Your objective:
Your copy of the listing should be exact and should contain no pictures.
▬▬▬▬▬▬
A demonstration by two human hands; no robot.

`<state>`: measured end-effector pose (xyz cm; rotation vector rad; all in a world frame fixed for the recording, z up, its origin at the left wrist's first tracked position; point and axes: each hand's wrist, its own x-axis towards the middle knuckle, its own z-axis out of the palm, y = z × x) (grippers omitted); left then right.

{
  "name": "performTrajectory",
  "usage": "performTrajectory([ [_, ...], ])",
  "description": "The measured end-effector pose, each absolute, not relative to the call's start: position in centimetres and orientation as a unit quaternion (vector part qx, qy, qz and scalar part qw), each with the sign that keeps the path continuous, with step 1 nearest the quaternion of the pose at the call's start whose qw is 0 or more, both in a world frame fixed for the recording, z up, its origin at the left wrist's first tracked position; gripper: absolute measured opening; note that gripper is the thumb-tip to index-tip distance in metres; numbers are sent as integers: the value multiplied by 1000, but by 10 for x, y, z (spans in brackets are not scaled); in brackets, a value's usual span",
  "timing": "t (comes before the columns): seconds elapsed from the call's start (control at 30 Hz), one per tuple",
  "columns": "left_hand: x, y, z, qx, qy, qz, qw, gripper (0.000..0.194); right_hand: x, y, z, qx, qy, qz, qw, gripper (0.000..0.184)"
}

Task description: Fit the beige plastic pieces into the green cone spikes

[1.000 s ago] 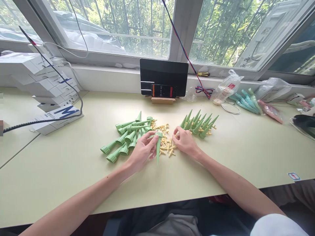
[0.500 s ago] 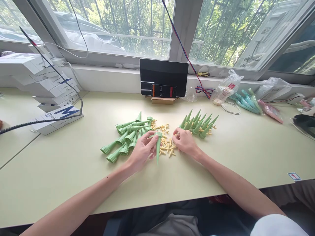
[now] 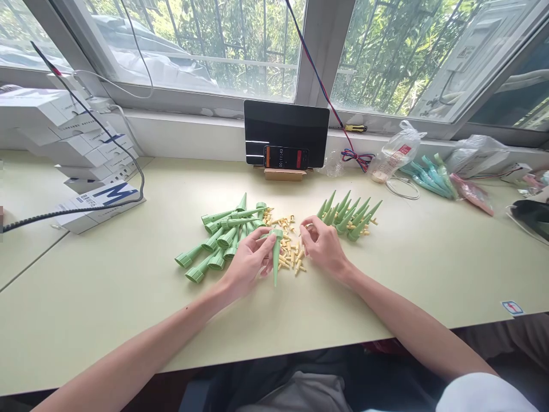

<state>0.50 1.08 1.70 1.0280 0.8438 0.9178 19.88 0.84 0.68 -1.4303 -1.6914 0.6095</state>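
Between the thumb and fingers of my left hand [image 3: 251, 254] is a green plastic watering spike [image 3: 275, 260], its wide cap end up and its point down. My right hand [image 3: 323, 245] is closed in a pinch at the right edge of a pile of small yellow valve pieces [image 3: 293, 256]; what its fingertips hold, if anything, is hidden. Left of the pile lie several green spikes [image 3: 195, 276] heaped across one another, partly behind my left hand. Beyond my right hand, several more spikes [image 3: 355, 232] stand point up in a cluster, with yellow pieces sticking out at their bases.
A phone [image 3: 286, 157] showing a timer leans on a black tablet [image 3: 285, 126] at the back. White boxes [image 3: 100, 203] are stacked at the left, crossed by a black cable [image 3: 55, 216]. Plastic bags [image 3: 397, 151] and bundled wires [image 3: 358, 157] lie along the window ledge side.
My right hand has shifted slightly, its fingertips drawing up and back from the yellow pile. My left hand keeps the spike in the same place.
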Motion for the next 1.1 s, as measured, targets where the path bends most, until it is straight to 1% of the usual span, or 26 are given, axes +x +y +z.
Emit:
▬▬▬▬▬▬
Response to this task:
A demonstration by two human hands; no robot.

`<state>`: measured end-effector pose (xyz cm; rotation vector rad; all in a world frame fixed for the recording, z up, its origin at the left wrist's first tracked position; point and axes: each hand's wrist, its own x-axis towards the middle knuckle, its own z-axis out of the palm, y = z × x) (grippers omitted); left then right.

{
  "name": "performTrajectory",
  "usage": "performTrajectory([ [_, ...], ])",
  "description": "The measured end-effector pose, each absolute, not relative to the call's start: position in centimetres and orientation as a unit quaternion (vector part qx, qy, qz and scalar part qw), each with the sign that keeps the path continuous, with step 1 nearest the quaternion of the pose at the call's start whose qw is 0 or more, both in a world frame fixed for the recording, z up, its origin at the left wrist's first tracked position; gripper: absolute measured opening; note that gripper is the thumb-tip to index-tip distance in metres; numbers are sent as integers: the value multiplied by 1000, but by 10 for x, y, z (spans in brackets are not scaled); in brackets, a value's usual span",
  "timing": "t (comes before the columns): seconds elapsed from the call's start (control at 30 Hz), one per tuple",
  "columns": "left_hand: x, y, z, qx, qy, qz, qw, gripper (0.000..0.194); right_hand: x, y, z, qx, qy, qz, qw, gripper (0.000..0.184)"
}

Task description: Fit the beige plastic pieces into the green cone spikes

[1.000 s ago] 
[0.500 s ago] 
[now] 

<state>0.50 1.08 1.70 1.0280 0.8438 0.9178 19.88 0.84 0.68 -1.4303 -1.6914 0.6095</state>
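Between the thumb and fingers of my left hand [image 3: 251, 254] is a green plastic watering spike [image 3: 275, 260], its wide cap end up and its point down. My right hand [image 3: 323, 245] is closed in a pinch at the right edge of a pile of small yellow valve pieces [image 3: 293, 256]; what its fingertips hold, if anything, is hidden. Left of the pile lie several green spikes [image 3: 195, 276] heaped across one another, partly behind my left hand. Beyond my right hand, several more spikes [image 3: 355, 232] stand point up in a cluster, with yellow pieces sticking out at their bases.
A phone [image 3: 286, 157] showing a timer leans on a black tablet [image 3: 285, 126] at the back. White boxes [image 3: 100, 203] are stacked at the left, crossed by a black cable [image 3: 55, 216]. Plastic bags [image 3: 397, 151] and bundled wires [image 3: 358, 157] lie along the window ledge side.
My right hand has shifted slightly, its fingertips drawing up and back from the yellow pile. My left hand keeps the spike in the same place.
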Motion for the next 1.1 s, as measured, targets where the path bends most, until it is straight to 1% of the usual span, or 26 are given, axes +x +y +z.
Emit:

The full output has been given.